* _Activity_: The output is the lines below from the one with "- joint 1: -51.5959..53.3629" through the one with "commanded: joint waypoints", both included, printed exactly and with no other line.

* _The data_:
____

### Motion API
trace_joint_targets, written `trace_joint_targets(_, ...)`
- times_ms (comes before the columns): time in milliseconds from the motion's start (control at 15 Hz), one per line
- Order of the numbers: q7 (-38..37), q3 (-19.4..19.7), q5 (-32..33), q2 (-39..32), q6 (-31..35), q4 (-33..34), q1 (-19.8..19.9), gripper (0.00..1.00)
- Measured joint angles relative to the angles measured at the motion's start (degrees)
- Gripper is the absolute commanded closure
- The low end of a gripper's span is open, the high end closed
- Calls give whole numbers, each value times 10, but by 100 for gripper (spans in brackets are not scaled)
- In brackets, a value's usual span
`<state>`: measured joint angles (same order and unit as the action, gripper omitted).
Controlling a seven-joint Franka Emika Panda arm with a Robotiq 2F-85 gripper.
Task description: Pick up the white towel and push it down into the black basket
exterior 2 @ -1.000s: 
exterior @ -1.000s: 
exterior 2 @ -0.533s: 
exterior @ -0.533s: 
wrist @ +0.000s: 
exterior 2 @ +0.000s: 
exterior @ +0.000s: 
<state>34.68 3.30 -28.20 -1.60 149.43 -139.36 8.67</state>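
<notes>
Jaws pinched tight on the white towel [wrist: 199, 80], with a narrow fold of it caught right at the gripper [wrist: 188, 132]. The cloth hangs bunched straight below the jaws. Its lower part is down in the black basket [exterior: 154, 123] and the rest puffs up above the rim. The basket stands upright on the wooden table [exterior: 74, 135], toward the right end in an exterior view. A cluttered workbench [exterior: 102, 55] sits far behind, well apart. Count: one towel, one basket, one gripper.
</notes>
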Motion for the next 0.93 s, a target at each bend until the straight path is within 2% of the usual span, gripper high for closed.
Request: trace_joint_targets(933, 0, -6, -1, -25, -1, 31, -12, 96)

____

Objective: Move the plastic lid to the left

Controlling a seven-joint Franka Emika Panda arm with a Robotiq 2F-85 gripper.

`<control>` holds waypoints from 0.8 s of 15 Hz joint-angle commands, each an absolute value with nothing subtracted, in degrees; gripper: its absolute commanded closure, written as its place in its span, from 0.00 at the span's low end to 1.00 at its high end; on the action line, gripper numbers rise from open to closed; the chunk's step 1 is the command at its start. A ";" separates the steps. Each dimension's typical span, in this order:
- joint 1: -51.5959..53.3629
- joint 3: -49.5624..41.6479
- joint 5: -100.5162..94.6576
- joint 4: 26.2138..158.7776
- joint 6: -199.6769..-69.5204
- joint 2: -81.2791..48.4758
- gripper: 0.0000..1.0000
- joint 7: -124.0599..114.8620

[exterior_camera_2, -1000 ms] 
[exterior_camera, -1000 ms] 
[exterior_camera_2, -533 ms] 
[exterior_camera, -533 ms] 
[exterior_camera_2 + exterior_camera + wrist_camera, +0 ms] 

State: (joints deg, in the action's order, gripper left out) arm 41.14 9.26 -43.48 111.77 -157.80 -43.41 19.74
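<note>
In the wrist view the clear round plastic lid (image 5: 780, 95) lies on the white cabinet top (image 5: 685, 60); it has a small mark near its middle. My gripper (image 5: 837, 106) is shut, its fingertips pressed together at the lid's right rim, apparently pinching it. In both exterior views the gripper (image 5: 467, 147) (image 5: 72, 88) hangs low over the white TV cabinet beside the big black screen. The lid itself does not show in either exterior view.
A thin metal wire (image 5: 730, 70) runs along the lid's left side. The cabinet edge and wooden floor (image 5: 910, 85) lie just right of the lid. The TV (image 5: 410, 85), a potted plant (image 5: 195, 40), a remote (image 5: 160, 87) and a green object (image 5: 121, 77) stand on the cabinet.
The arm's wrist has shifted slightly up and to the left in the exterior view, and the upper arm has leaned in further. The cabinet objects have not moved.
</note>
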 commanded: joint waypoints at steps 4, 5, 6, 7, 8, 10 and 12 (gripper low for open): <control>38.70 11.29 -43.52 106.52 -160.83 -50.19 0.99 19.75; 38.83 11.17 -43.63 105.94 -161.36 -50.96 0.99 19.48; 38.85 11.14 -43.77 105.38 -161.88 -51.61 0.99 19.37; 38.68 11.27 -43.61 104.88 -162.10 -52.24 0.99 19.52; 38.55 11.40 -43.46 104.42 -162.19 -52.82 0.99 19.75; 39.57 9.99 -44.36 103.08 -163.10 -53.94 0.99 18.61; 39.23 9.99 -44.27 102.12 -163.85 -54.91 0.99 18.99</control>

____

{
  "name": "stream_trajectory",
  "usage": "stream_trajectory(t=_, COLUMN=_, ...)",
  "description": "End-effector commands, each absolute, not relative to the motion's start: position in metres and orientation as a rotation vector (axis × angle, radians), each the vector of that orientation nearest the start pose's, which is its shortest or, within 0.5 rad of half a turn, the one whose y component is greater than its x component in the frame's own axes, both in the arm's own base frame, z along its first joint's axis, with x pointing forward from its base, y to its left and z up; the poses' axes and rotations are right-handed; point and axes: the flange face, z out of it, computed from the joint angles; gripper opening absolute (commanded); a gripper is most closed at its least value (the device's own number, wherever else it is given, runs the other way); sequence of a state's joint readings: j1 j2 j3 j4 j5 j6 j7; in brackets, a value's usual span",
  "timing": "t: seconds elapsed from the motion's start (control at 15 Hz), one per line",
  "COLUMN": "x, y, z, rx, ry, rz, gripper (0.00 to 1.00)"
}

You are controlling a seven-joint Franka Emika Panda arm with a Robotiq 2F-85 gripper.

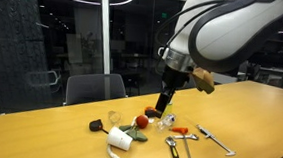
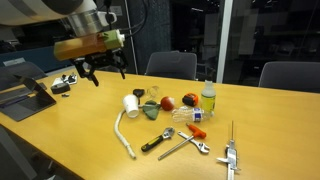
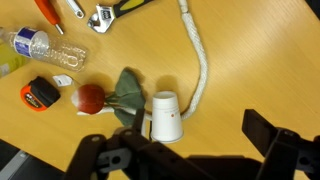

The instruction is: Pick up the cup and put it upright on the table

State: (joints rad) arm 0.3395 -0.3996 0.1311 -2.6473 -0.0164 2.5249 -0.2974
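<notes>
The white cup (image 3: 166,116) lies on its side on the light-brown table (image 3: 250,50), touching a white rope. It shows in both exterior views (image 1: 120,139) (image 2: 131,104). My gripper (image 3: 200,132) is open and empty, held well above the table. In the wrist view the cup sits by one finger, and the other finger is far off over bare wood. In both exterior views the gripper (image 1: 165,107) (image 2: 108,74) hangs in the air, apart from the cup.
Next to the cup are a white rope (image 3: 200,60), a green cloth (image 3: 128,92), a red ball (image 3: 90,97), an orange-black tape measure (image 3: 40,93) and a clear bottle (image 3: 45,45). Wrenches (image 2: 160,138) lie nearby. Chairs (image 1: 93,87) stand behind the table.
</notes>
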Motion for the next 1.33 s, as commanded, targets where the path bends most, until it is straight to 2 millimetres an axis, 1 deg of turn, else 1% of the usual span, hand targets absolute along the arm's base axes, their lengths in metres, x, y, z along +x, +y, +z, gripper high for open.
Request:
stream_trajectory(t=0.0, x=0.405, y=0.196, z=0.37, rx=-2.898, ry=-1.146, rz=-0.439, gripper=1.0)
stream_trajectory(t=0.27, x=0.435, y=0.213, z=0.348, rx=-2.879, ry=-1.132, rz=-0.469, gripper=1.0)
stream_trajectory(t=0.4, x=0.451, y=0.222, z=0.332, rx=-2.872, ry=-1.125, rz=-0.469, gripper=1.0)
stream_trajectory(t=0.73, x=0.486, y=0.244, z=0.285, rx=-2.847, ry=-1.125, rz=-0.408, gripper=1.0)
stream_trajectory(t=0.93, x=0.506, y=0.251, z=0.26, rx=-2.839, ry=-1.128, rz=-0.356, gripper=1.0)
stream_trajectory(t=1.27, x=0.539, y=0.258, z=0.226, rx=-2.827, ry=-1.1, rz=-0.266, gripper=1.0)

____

* _Response to this exercise_:
- joint 1: -51.5959..53.3629
- joint 3: -49.5624..41.6479
- joint 5: -100.5162..94.6576
- joint 4: 26.2138..158.7776
- joint 6: -199.6769..-69.5204
- joint 2: -81.2791..48.4758
- gripper: 0.0000..1.0000
- joint 7: -124.0599..114.8620

[exterior_camera_2, -1000 ms] 
[exterior_camera, -1000 ms] 
[exterior_camera_2, -533 ms] 
[exterior_camera, -533 ms] 
[exterior_camera_2 + exterior_camera + wrist_camera, +0 ms] 

State: (joints deg, in the action's order, gripper left out) arm 41.14 9.26 -43.48 111.77 -157.80 -43.41 19.74
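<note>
In the wrist view the clear round plastic lid (image 5: 780, 95) lies on the white cabinet top (image 5: 685, 60); it has a small mark near its middle. My gripper (image 5: 837, 106) is shut, its fingertips pressed together at the lid's right rim, apparently pinching it. In both exterior views the gripper (image 5: 467, 147) (image 5: 72, 88) hangs low over the white TV cabinet beside the big black screen. The lid itself does not show in either exterior view.
A thin metal wire (image 5: 730, 70) runs along the lid's left side. The cabinet edge and wooden floor (image 5: 910, 85) lie just right of the lid. The TV (image 5: 410, 85), a potted plant (image 5: 195, 40), a remote (image 5: 160, 87) and a green object (image 5: 121, 77) stand on the cabinet.
The arm's wrist has shifted slightly up and to the left in the exterior view, and the upper arm has leaned in further. The cabinet objects have not moved.
</note>
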 commanded: joint waypoints at steps 4, 5, 6, 7, 8, 10 and 12 (gripper low for open): <control>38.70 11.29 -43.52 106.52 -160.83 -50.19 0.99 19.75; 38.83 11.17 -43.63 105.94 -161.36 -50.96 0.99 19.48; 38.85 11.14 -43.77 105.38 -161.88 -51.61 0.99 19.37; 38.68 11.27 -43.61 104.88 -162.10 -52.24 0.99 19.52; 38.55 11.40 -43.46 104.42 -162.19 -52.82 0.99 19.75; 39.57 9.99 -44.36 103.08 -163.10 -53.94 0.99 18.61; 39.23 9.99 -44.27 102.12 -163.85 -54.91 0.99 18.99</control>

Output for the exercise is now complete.